ACTIVITY: Nothing but the lines below from the one holding "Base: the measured" up to and including the one holding "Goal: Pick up" should be copied, exactly and without pictures.

INFORMATION PROVIDED:
__________

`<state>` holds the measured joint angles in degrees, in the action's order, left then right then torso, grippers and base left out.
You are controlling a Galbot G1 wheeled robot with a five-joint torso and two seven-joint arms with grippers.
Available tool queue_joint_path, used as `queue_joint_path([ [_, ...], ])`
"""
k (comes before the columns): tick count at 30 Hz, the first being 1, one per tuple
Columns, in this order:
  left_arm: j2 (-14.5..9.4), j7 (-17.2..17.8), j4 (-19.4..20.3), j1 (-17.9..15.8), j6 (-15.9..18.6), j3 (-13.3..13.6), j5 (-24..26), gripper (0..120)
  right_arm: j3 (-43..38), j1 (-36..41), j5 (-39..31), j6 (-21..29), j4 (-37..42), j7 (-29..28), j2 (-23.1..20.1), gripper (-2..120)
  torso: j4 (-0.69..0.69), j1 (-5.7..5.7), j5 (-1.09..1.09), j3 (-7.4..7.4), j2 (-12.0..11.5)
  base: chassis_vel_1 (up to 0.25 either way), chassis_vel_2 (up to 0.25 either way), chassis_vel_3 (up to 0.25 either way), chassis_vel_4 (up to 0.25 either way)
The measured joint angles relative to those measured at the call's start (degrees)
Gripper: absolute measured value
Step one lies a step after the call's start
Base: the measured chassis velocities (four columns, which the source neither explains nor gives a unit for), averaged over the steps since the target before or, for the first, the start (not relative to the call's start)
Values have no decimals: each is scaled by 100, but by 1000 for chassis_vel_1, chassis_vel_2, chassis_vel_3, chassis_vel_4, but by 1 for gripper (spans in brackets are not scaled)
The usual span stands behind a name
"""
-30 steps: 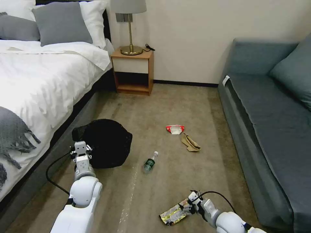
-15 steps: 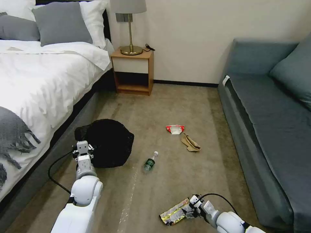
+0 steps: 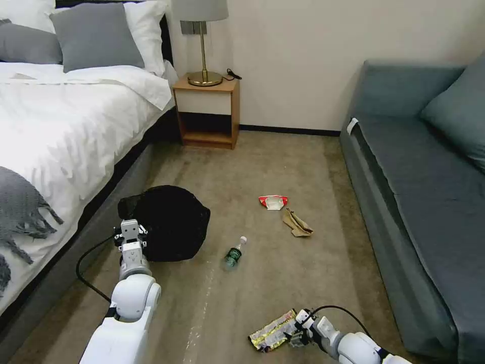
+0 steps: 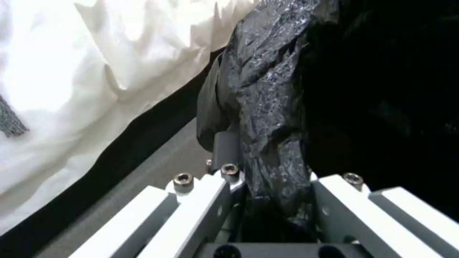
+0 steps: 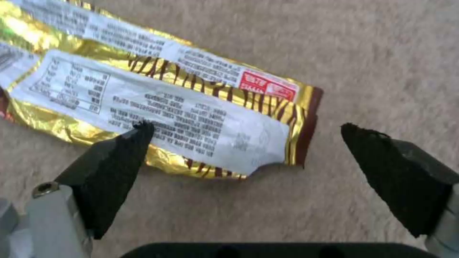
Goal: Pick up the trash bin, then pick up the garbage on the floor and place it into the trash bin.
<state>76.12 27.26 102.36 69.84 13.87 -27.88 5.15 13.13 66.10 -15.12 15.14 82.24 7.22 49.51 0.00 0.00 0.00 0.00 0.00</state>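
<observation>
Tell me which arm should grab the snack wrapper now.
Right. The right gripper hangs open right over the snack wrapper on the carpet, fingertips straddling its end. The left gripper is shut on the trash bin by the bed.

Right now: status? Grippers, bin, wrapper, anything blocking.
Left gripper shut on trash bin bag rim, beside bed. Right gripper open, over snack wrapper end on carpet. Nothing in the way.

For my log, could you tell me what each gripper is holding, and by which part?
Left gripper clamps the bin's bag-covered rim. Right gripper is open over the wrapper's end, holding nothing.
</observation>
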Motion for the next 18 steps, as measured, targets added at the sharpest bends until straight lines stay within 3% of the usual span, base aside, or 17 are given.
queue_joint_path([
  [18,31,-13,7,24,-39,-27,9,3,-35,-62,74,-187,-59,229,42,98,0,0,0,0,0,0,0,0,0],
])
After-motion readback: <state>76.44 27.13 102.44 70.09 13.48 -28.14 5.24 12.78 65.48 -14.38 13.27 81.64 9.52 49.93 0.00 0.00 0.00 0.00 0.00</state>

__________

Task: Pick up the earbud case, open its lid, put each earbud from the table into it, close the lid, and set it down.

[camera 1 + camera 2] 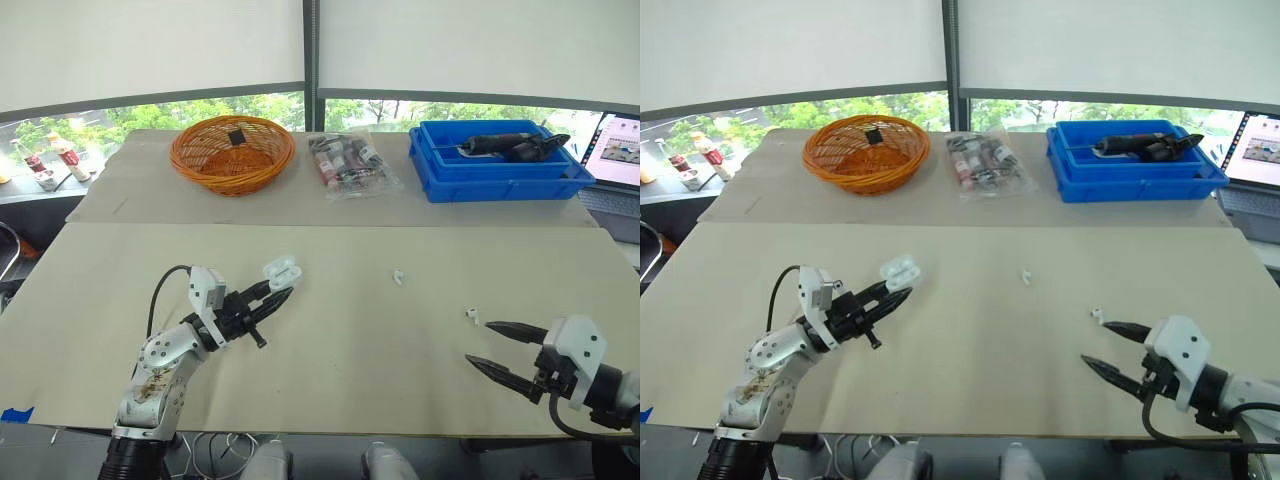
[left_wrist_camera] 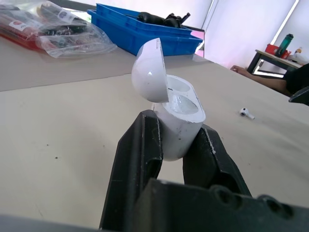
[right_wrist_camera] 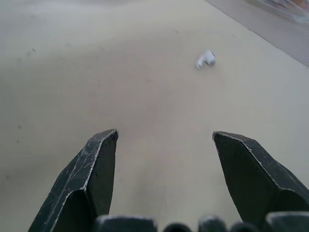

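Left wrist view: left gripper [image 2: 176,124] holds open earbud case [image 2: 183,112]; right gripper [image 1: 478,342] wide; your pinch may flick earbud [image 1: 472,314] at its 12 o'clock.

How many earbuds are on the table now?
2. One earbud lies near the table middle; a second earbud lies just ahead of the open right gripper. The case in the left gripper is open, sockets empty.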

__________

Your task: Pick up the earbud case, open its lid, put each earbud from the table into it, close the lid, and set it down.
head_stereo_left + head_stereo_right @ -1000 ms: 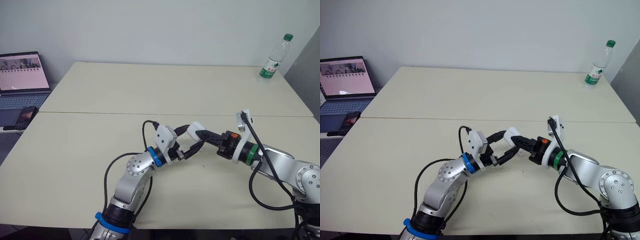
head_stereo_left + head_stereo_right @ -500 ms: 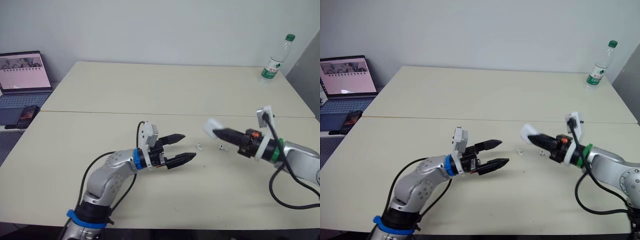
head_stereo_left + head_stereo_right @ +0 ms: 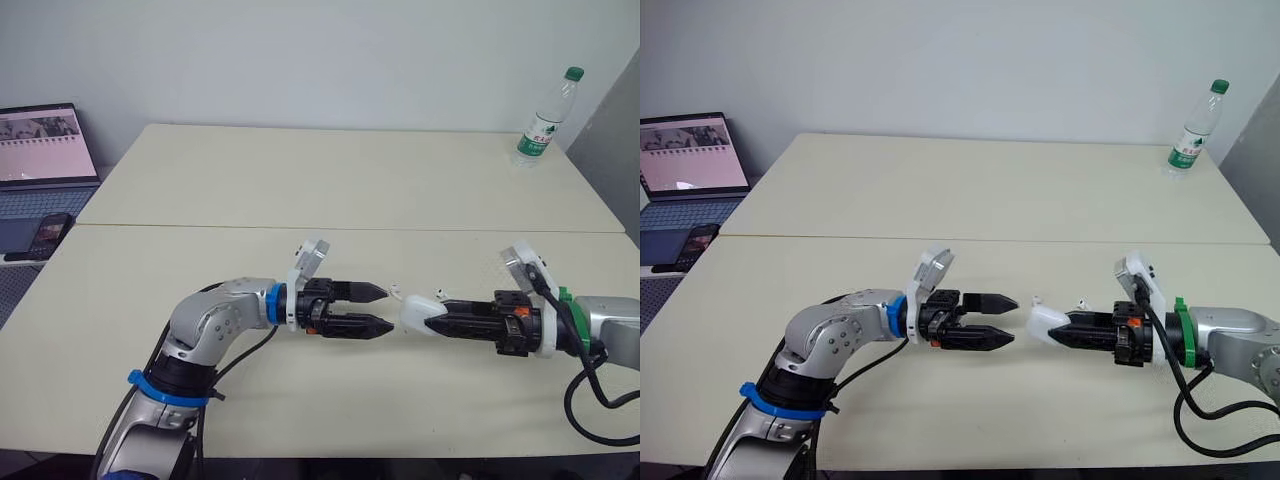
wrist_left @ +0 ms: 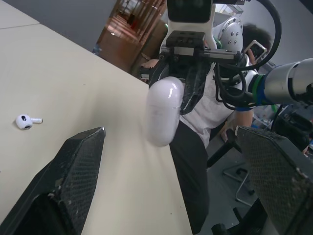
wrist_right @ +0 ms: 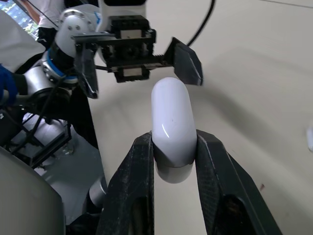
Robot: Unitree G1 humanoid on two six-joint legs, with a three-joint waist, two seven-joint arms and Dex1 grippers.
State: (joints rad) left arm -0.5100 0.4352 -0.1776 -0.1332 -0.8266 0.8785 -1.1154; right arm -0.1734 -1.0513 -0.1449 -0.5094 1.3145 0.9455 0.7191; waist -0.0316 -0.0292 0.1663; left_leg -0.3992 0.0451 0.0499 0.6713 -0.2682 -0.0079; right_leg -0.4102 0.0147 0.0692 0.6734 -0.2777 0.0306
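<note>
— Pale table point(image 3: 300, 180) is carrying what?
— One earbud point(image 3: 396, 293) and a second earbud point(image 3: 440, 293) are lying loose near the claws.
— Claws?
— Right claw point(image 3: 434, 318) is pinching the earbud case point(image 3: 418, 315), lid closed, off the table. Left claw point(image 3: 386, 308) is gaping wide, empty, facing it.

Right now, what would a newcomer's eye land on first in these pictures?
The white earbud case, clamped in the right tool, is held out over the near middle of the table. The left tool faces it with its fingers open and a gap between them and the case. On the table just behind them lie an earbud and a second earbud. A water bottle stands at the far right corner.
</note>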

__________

RESPONSE AREA:
Base: the measured chassis velocities (four columns, which the source neither explains nor gives a unit for), averaged over the steps since the target before or, for the first, the start (not relative to the call's start)
Values have no decimals: each is scaled by 100, but by 1000 for chassis_vel_1, chassis_vel_2, chassis_vel_3, chassis_vel_4, but by 1 for gripper (spans in brackets are not scaled)
The usual span stands behind a name
"""
-30 steps: 
-15 steps: 
+0 steps: 
+0 steps: 
+0 steps: 
Goal: Pick up the trash bin, then pick up the garbage on the floor and place it into the trash bin.

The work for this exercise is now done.